## ABOUT THIS TASK
Once the line holding "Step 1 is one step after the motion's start" is found in the listing below, write it out and each later line exactly, up to and including the one holding "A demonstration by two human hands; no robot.".
====== SOURCE DATA
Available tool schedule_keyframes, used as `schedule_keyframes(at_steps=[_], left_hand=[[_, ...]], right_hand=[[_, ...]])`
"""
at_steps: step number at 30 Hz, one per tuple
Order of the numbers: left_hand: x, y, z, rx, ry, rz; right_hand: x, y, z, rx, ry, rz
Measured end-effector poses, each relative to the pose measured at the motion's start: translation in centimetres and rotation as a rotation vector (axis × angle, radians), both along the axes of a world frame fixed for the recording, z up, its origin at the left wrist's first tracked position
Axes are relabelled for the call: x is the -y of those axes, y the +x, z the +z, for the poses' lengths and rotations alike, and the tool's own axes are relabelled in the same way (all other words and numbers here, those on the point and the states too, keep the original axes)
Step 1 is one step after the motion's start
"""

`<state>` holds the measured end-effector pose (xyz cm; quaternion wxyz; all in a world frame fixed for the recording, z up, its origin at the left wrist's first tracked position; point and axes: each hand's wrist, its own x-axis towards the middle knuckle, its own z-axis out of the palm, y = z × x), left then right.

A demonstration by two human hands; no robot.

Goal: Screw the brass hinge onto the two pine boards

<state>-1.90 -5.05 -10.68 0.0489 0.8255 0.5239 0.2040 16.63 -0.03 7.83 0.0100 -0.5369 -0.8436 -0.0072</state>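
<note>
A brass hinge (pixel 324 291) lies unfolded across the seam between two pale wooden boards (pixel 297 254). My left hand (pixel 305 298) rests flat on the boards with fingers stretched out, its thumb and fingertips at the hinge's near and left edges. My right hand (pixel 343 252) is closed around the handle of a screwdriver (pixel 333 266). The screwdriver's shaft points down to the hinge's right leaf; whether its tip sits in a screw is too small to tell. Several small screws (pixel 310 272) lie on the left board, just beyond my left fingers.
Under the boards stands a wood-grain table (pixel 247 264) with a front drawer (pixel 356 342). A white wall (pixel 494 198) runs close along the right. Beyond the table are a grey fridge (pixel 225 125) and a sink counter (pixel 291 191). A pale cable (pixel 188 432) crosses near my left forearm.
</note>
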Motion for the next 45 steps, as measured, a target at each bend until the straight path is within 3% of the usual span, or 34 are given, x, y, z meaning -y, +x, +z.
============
## SOLUTION TO THE PROBLEM
Step 1 is one step after the motion's start
"""

`<state>` holds the measured end-effector pose (xyz cm; quaternion wxyz; all in a world frame fixed for the recording, z up, its origin at the left wrist's first tracked position; point and axes: each hand's wrist, its own x-axis towards the middle knuckle, its own z-axis out of the palm, y = z × x), left then right.

A demonstration by two human hands; no robot.

This exercise has nothing more to it.